The Silver Stream rises in the Silverpeaks hills north of Dunedin, on the southern slope of Silver Peak itself, and flows initially southwards through a steep-sided forested valley which widens to become Whare Flat, before turning west at the eastern edge of the Taieri Plains at the foot of Three Mile Hill, close to Invermay Research Station. It continues in a southwesterly direction past the northern edge of Mosgiel, reaching the Taieri River two kilometres north of Allanton. Its total length is about 30 km.

Silver Stream is the site of a historic water race. The Silver Stream Water Race was built between 1877 and 1881, and consisted of nearly 30 km of open races, sluices, tunnels, and weirs. The race began at a weir high on the river and traversed the sides of Swampy Summit and Flagstaff before emptying into a reservoir in Kaikorai Valley. Despite efforts to improve the race with the installation of a pump in 1920, it was not successful; problems with subsidence led to much of the race being enclosed in pipe, and the race was finally abandoned in the 1960s.

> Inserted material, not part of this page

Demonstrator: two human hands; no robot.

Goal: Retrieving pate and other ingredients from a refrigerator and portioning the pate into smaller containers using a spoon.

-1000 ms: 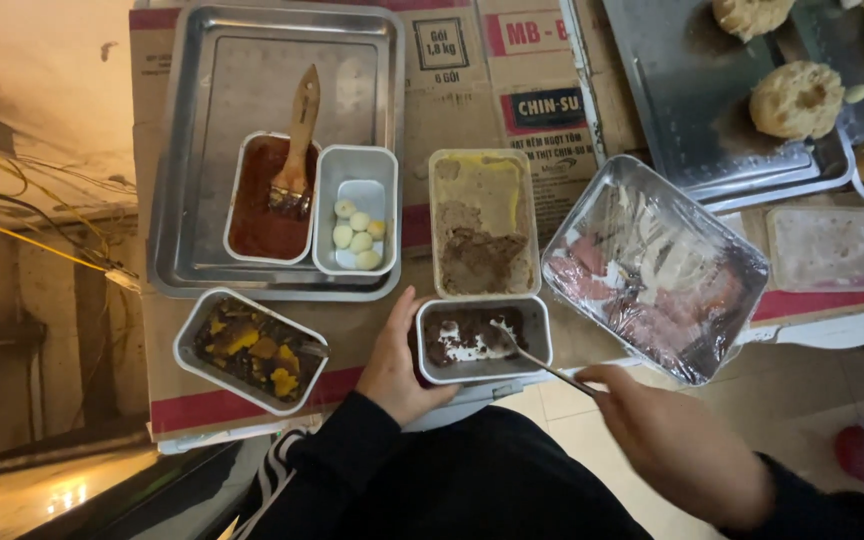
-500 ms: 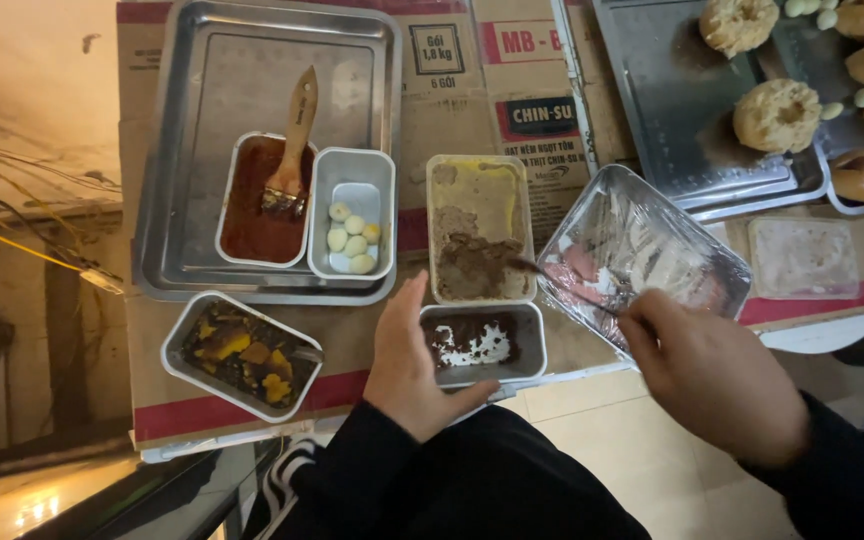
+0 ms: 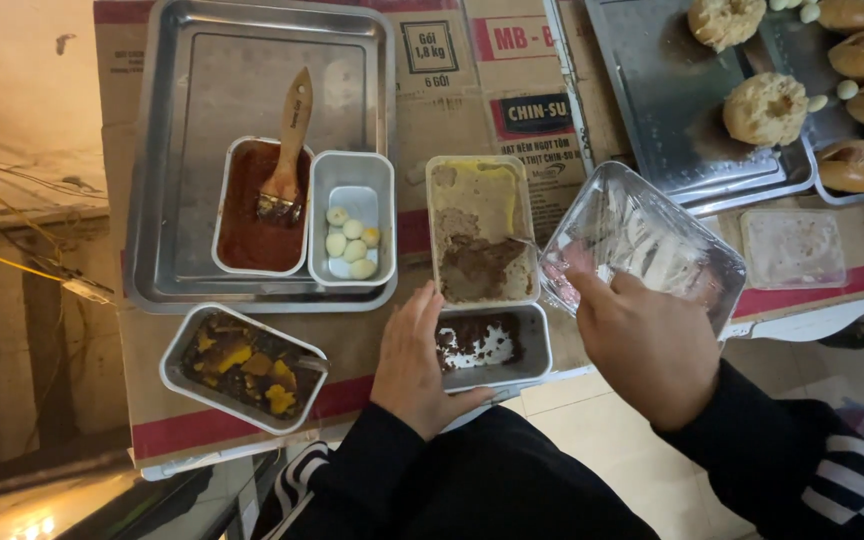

The river's flow is generally small (at below one cumec), but it has a history of flooding. This has been largely remedied by the artificial raising of its banks, especially close to Mosgiel. In mid-2006, after heavy rain, the Silver Stream flooded at some points, but did not flood on the part of the bank running close to the town.

Several walking routes are located close to or in the valley of the Silver Stream, most of which are aimed at more experienced trampers.

Silverstream School and Silverstream Drive in Mosgiel are named for the river.